Distributed Systems with Nodejs: My notes and review

I have recently finished reading the book Distributed Systems with Nodejs Building: Building Enterprise-Ready Backend Services by Thomas Hunter II.

This post is to share the notes I’ve taken. I took my notes without a public audience in mind. If you find any mistake you want to correct, please leave a comment or reach out via LinkedIn.

The notes will be organized by chapter. At the end of the post, I will write a short review of what I have learned and found interesting.

Why distributed ?

This chapter is an overview of JavScript (its single-threaded nature) and Nodejs (the internal architecture).

JS is single-threaded we can use “Cluster module” or “Worker thread” to run multiple workers but they can’t share data between them to do that we can use “message passing” or “shared Araay buffer”.

Concurrency in JS refers to the ability of the NodeJS Event loop to run and schedule tasks for execution in the call stack.

Libuv maintains a pool of threads to handle I/O and CPU-heavy tasks. the default size is 1024 but we can override it by editing UV_THREADPOOL_SIZE.

In NodeJS setTimeOut returns an object rather than a number like in the web browser.

The Event loop in NodeJS has multiple phases:

Running too many stacks will stall the event loop. Don’t use the process.nextTick() to offload tasks.

Protocol

A protocol is a standardized format for communicating between two parties.

TCP is a stateful protocol responsible for establishing communication between two devices or networks.

HTTP is an application layer protocol used to transfer HTML and other media over the internet (web browsers and web servers). It’s used on top of TCP.

It’s possible to compress HTTP’s body to reduce the data sent over the network and inform the server or client which algorithm has been used. We can use the ACCECPT-ENCODING to inform the server that we accept compression and once the server has chosen which algo it will inform the client by using the CONTENT-ENCODING.

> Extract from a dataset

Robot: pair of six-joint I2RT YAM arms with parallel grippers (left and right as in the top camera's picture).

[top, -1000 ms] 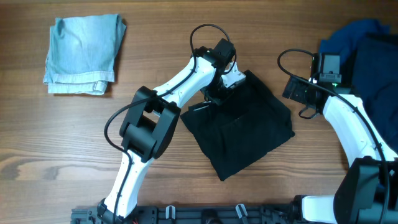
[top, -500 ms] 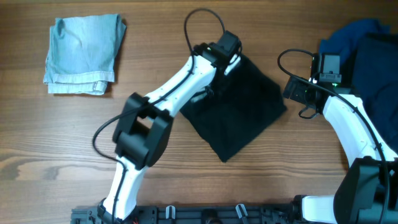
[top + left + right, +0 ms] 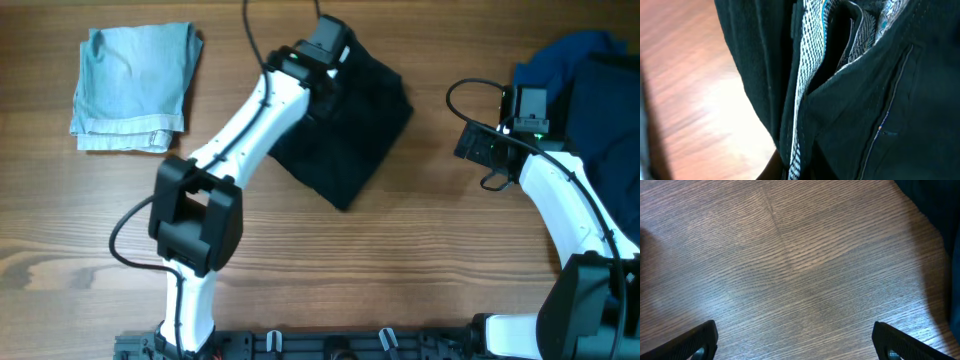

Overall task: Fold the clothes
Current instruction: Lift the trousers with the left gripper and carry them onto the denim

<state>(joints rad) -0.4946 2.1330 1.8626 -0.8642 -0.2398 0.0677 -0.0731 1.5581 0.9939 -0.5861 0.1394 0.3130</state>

The HTTP compression works only for the request body but HTTP/2 uses HPACK to compress header.

HTTPS/TLS: TLS is the protocol used for encrypting HTTP traffic. It generates two keys one public and one private.

GraphQL: it’s a query language that defines a contract through which a client communicates with an API server. GraphQL schema are string that describes all the interactions a particular GraphQL server can make. It describes objects and types as well.

// schema

Types describe the data you can either fetch or write via the GraphQL endpoint.

Resolvers are the logic to resolve a request from the user.

GraphQL exposes only one endpoint /graphql which is used to make Queries (fetching data) and mutations (editing, posting, or deleting data).

gRPC: gRPC (gRPC Remote Procedure Call) is a modern RPC framework developed by Google. It builds on the traditional RPC concept but incorporates several modern features and enhancements.

It allows a client to invoke a method located on a remote machine. Unlike REST and GraphQL it doesn’t share data in plainText but uses Protocol buffer.

Scaling

Running multiple instances of the same service can help handle the traffic. We can cluster module or a reverse proxy.

Cluster module: it runs multiple instances of the service on the same machine. They will all share the same PORT.

const cluster = require('node:cluster');

// setup the master node 
const cluste.setupMaster({exec: ''}

// create workers 
cluster.fork();
cluster.fork();

The disadvantages of this approach are CPU and Memory usage since everything is on the same machine.

Reverse proxy: it’s a tool that receives a request from the client and forwards it to the appropriate server.

The advantages:

Validate HTTP request
perform encryption
forward request to a healthy server
hide your service addresses
distribute service to multiple machines.

Here the author uses HAproxy which has Round robin as the default algorithm to balance the charge between the instances. The reverse proxy will distribute the traffic evenly to each server, request 1 to server A, request 2 to server B, and so on.

Since we can have endpoints that take some time to handle an incoming request the dev can set the MAXIMUN_CONNECTIONS of our server to a given number but that means if the server receives more than that number of concurrent requests they will be dropped. To solve that issue we can use the reverse proxy to create a kind of queue and forward a request to a given server only if it can handle it.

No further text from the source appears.